* [Instructions to follow]:
Copy out the entire listing word for word.

* [Given information]:
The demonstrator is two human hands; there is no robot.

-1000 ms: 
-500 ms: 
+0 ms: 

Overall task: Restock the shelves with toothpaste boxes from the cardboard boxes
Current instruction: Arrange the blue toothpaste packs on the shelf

* [Problem solution]:
The demonstrator is two human hands; there is no robot.

-1000 ms: 
-500 ms: 
+0 ms: 

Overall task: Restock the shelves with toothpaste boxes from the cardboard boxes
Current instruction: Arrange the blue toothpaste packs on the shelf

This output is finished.